__YOUR ASSIGNMENT__. Exactly as written, print every line of the listing below and omit its pictures.

#####

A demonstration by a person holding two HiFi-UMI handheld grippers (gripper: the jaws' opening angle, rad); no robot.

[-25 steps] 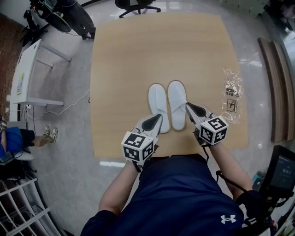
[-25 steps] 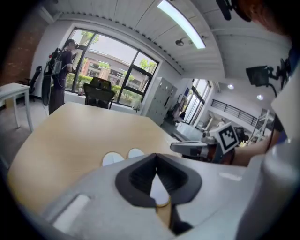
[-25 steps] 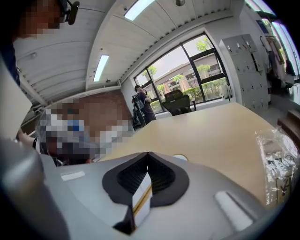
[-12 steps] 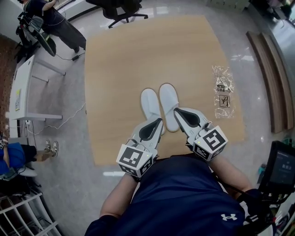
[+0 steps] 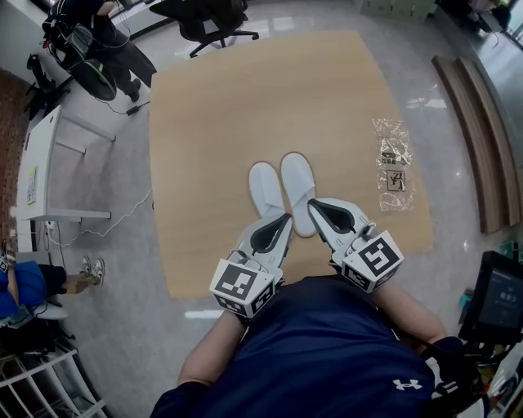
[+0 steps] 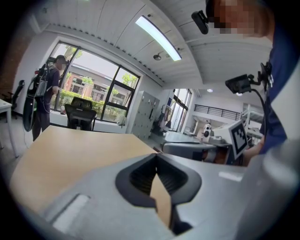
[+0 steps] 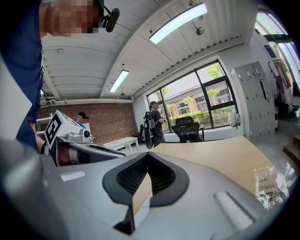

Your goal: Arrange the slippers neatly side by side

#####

__FINISHED EXERCISE__.
A demonstration by a person holding two HiFi-UMI handheld grippers (gripper: the jaws' opening angle, rad); no robot.

[-25 steps] 
[-25 steps] 
[-25 steps] 
[-12 steps] 
[+0 steps] 
[+0 steps] 
[+0 steps] 

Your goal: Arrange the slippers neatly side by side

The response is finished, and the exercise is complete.